How Long Does It Take to Establish Good Credit?

Establishing credit from scratch takes at least six months, but using that time wisely can help you build a strong foundation for your credit future.

how long does it take to establish credit

This article contains general information and is not intended to provide information that is specific to American Express products and services. Similar products and services offered by different companies will have different features and you should always read about product details before acquiring any financial product.

At-A-Glance

Having good credit means having a good credit history.

History isn’t instant. If you haven’t used credit before, it usually takes at least six months to generate a credit score – and longer to earn a good or excellent score.

It’s usually easier and faster to establish your first credit score than to repair one, so use those first six months to develop responsible credit habits that can set you up for long-term financial success.

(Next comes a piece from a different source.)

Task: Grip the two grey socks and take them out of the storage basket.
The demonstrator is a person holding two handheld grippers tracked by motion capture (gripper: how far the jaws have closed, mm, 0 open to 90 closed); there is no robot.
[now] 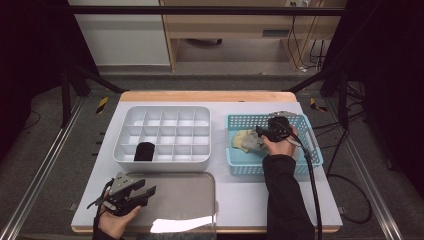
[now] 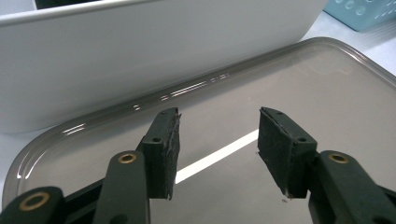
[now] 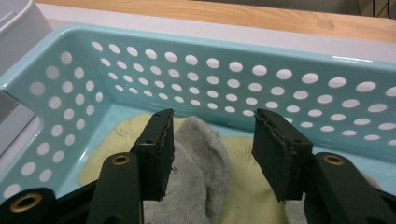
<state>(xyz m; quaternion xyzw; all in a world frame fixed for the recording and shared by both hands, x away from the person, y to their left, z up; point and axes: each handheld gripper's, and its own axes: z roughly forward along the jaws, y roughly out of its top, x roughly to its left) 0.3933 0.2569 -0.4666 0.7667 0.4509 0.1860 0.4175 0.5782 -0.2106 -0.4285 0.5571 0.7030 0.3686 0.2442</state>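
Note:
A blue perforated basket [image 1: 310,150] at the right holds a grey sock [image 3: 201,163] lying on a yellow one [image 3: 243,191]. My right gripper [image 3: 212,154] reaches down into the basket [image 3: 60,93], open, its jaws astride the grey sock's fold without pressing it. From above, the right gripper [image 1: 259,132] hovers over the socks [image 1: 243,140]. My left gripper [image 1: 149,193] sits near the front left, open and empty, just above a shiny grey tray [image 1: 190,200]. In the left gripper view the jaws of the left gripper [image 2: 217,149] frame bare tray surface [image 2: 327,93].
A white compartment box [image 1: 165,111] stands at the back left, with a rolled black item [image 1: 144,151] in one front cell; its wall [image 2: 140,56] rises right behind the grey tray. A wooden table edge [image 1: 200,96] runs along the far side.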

Are you starting college and ready to begin building credit in your own name? A newcomer to the country who wants to establish credit in the U.S.? Looking to kick-start your credit profile after not using any debt for six months or longer? Whatever your reason for wondering how long it takes to get a credit score, you can generally expect it to take about six months – and usually longer to get into the good-to-exceptional credit score range.1

 

The better you understand how credit scores are calculated and used, the more evident it becomes why it takes six months. Lenders use your credit score to help them decide whether to lend you money. Specifically, credit scores are designed to indicate how likely it is that a borrower will fall at least 90 days behind on payments over the next two years. So lenders want to see more than a couple months of on-time payments – they want you to show that you can sustain that excellence. 

 

Let’s explore how you can build good credit effectively while developing credit habits that help sustain high scores for the long run. Keep in mind that even if building a good credit score takes a while, it’s usually faster and easier than rebuilding a score after a mistake.

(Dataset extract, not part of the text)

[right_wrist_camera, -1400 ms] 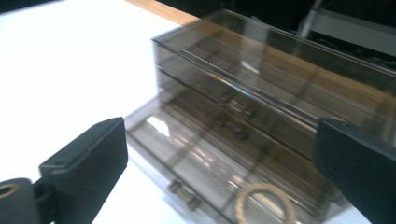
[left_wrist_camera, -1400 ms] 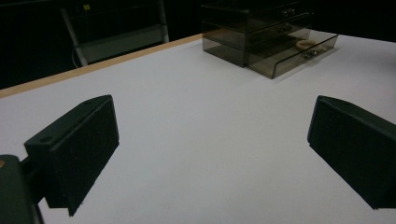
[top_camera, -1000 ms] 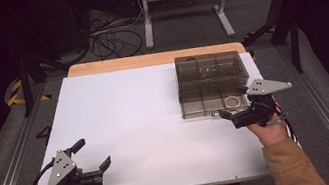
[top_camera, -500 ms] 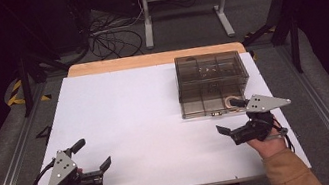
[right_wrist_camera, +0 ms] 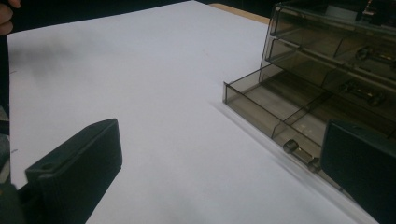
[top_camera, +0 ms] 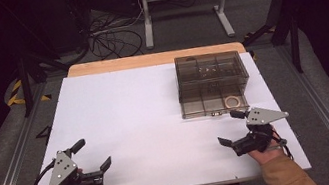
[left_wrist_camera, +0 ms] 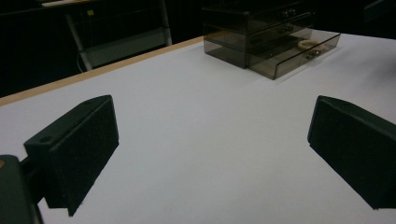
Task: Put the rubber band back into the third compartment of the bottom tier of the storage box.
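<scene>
White surface (top_camera: pixel 145 111) holds a smoky box (top_camera: pixel 211 83), bottom drawer (top_camera: pixel 213 106) open. Left gripper (top_camera: pixel 95 157) and right gripper (top_camera: pixel 231 127) both gape, empty.

We saw a matt white tabletop (top_camera: pixel 145 111) edged in pale wood (top_camera: pixel 147 60). The drawer box (top_camera: pixel 211 82) was smoky, glossy clear plastic. Both grippers' pads (left_wrist_camera: pixel 84 149) looked matt black, faintly grainy, like rubber.
</scene>
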Motion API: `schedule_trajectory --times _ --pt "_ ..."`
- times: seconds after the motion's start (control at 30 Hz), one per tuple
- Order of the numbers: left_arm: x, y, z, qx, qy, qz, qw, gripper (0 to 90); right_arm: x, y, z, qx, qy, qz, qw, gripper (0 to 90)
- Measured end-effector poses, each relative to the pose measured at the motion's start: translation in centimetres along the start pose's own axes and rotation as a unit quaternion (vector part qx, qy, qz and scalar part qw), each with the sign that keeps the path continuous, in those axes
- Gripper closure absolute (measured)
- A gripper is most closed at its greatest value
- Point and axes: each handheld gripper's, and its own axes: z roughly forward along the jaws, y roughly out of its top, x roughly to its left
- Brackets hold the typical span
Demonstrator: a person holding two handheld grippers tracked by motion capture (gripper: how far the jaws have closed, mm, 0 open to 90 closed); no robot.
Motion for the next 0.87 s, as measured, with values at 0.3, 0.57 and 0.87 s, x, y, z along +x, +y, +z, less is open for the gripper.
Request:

Understand the Credit Score Calculation to Help Build Your Credit

Once you understand the principles behind credit score calculations, you can begin working toward a good credit score with greater confidence. Although there are many credit scoring models, the two leaders are FICO and VantageScore, both of which issue scores ranging from 300 to 850. Scores above 670 are considered good to exceptional in the FICO model, which is more widely used by lenders.2

 

The algorithms for calculating your credit score are considered trade secrets. FICO shares the following general guidelines:3

  • 35% is based on your on-time payment record.
  • 30% is based on credit utilization.
  • 15% is based on length of credit history.
  • 10% is based on credit mix.
  • 10% is based on recent borrowing inquiries. 

Some of the best ways to build a good credit score are to pay your bills on time, keep your utilization low, and focus your efforts on a small and balanced portfolio of different types of debt.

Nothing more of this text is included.